Давала ему понять, что он был любим.
Я вяла кусочек мыла, вспенила в руках, чтобы искупать его как ребенка. Сперва намылила верхнюю часть туловища, от изгибов лопаток до мышц на руках, а затем каждый дюйм груди и спины. Мыть волосы оказалось сложнее из-за разницы в росте.
— Опустись, — я выдавила немного шампуня на ладонь, и не спеша, массирующими движениями втерла в его волосы. — Давай, я смою.
Он сделал, как просила, без единого комментария, подставив голову под струи воды. Затем последовал кондиционер. Я осторожно распределила его пальцами по всей длине волос.
— Тебе запрещено стричься, — проинформировала я его.
— Ладно.
— Вообще.
Он почти мне улыбнулся. Я была на правильном пути.
Как только с верхней частью тела было закончено, я опустилась на колени на жесткую каменную плитку, намыливая его ноги и лодыжки. Капли воды из лейки душа долетали до меня, тем самым согревая. Была ли я лицом к лицу с твердеющим членом или нет, я его проигнорировала. Сейчас еще не время. Мышцы на его длинных, худых ногах были такими приятными. Мне нужно будет поискать, как они называются. Он вздрогнул, когда я добралась до задней части коленок.
— Щекотно? — спросила я с улыбкой.
— Я слишком мужественен, чтобы бояться щекотки.
— А, — я провела мылом туда и обратно по его упругим бедрам. Будь я проклята, если он не будет самым чистым и сияющим рок-н-ролльным барабанщиком во всем мире. По его телу стекала вода, подчеркивая все его выступы и впадины, изгибы грудных мышц и гладкость кожи. Мне стоит просто назвать его пирожным и слопать ложечкой.
— Ты собираешься пойти выше? — желание наполнило его голос.
— Со временем, — я намылила руки и отложила кусочек мыла в сторону. — А что?
— Да так, ничего.
Это его «ничего» стояло прямо перед моим лицом, такое огромное и требовательное. Одной рукой я отодвинула его в сторону, а другой скользнула между его ног. Его твердый член согревал мою ладонь. Женщина с большей терпимостью не стала бы обхватывать его рукой и крепко сжимать. Я же была просто отстойной по части терпения.

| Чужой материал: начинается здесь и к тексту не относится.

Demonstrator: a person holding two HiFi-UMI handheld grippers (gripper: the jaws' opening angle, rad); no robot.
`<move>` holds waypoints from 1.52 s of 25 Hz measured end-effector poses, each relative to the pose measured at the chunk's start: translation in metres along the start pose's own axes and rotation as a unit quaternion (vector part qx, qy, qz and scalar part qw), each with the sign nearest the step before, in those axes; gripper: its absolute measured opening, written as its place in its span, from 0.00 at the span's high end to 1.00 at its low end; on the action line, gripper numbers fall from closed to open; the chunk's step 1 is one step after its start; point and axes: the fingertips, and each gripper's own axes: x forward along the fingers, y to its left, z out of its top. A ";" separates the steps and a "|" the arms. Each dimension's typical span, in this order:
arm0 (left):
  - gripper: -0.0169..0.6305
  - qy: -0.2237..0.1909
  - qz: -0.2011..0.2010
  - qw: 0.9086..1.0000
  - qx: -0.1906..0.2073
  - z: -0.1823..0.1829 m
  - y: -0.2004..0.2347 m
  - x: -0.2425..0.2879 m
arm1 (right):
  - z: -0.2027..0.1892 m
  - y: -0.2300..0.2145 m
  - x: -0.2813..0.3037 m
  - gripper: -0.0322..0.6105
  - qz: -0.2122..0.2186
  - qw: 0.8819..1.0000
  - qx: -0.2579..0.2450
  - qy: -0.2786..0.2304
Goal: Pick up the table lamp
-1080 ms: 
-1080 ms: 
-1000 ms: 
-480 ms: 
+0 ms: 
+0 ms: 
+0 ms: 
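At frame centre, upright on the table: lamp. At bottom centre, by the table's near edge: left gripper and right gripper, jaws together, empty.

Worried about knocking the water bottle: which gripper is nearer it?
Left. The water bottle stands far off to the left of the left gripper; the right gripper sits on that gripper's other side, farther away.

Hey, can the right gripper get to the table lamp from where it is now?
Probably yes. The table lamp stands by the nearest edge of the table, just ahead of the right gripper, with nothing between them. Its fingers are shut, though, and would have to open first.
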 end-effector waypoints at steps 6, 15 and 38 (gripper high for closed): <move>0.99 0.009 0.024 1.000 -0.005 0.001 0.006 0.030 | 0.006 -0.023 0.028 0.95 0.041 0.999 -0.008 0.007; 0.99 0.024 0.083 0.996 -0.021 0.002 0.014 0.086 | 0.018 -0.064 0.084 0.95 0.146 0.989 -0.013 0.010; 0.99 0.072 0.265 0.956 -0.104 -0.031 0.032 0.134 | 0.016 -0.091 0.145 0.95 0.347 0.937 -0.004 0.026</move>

У Мала перехватило дыхание, его шестикубиковый пресс резко напрягся.
— Мне нравится твоя задница, — сказала я, водя по ней мыльными пальцами, прежде чем перейти к его мошонке. Каждая его частичка была грандиозной, будь то тело или душа. Хорошей, плохой и сложной. Порой мне хотелось, чтобы он был серьезнее, и временами у меня не было ни единой догадки, к чему он клонил. Он всегда заставлял меня желать большего, но и в тоже время быть глубоко благодарной за то, что у меня уже было.